Data items ▸
Start of Block

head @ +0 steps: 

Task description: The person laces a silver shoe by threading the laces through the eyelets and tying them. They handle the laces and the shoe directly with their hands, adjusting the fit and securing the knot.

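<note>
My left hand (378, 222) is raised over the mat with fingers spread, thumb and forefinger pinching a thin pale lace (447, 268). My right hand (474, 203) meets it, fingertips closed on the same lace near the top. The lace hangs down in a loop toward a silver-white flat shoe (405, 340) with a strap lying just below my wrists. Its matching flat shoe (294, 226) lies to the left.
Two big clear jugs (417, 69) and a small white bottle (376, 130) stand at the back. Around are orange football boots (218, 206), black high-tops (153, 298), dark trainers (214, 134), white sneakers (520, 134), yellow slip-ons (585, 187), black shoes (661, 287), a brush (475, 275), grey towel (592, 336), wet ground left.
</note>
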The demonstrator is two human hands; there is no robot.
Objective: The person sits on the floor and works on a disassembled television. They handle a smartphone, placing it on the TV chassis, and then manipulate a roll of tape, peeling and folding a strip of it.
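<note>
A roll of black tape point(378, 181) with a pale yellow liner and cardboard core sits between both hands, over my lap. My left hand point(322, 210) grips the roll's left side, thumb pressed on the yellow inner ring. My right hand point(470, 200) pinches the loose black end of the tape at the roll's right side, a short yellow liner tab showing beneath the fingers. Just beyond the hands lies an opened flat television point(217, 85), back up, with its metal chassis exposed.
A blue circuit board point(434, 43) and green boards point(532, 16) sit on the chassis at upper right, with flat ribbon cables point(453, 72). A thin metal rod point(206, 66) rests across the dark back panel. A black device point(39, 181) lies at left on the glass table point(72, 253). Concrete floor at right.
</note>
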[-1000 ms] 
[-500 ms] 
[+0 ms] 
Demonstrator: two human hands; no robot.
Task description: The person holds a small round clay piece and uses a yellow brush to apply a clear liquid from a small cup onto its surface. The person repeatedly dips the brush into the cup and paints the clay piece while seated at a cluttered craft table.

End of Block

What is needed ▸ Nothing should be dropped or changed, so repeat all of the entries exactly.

Reply ▸
head @ +0 steps: 

Task description: The person laces a silver shoe by threading the laces through the eyelets and tying them. They handle the laces and the shoe directly with their hands, adjusting the fit and securing the knot.

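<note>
My left hand (378, 222) is raised over the mat with fingers spread, thumb and forefinger pinching a thin pale lace (447, 268). My right hand (474, 203) meets it, fingertips closed on the same lace near the top. The lace hangs down in a loop toward a silver-white flat shoe (405, 340) with a strap lying just below my wrists. Its matching flat shoe (294, 226) lies to the left.
Two big clear jugs (417, 69) and a small white bottle (376, 130) stand at the back. Around are orange football boots (218, 206), black high-tops (153, 298), dark trainers (214, 134), white sneakers (520, 134), yellow slip-ons (585, 187), black shoes (661, 287), a brush (475, 275), grey towel (592, 336), wet ground left.
</note>
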The demonstrator is two human hands; there is no robot.
Objective: The person sits on the floor and works on a disassembled television. They handle a smartphone, placing it on the TV chassis, and then manipulate a roll of tape, peeling and folding a strip of it.
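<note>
A roll of black tape point(378, 181) with a pale yellow liner and cardboard core sits between both hands, over my lap. My left hand point(322, 210) grips the roll's left side, thumb pressed on the yellow inner ring. My right hand point(470, 200) pinches the loose black end of the tape at the roll's right side, a short yellow liner tab showing beneath the fingers. Just beyond the hands lies an opened flat television point(217, 85), back up, with its metal chassis exposed.
A blue circuit board point(434, 43) and green boards point(532, 16) sit on the chassis at upper right, with flat ribbon cables point(453, 72). A thin metal rod point(206, 66) rests across the dark back panel. A black device point(39, 181) lies at left on the glass table point(72, 253). Concrete floor at right.
</note>
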[-1000 ms] 
[-500 ms] 
[+0 ms] 
Demonstrator: two human hands; no robot.
Task description: The person holds a small round clay piece and uses a yellow brush to apply a clear liquid from a small cup onto its surface. The person repeatedly dips the brush into the cup and paints the clay piece while seated at a cluttered craft table.

What appears above is the full answer.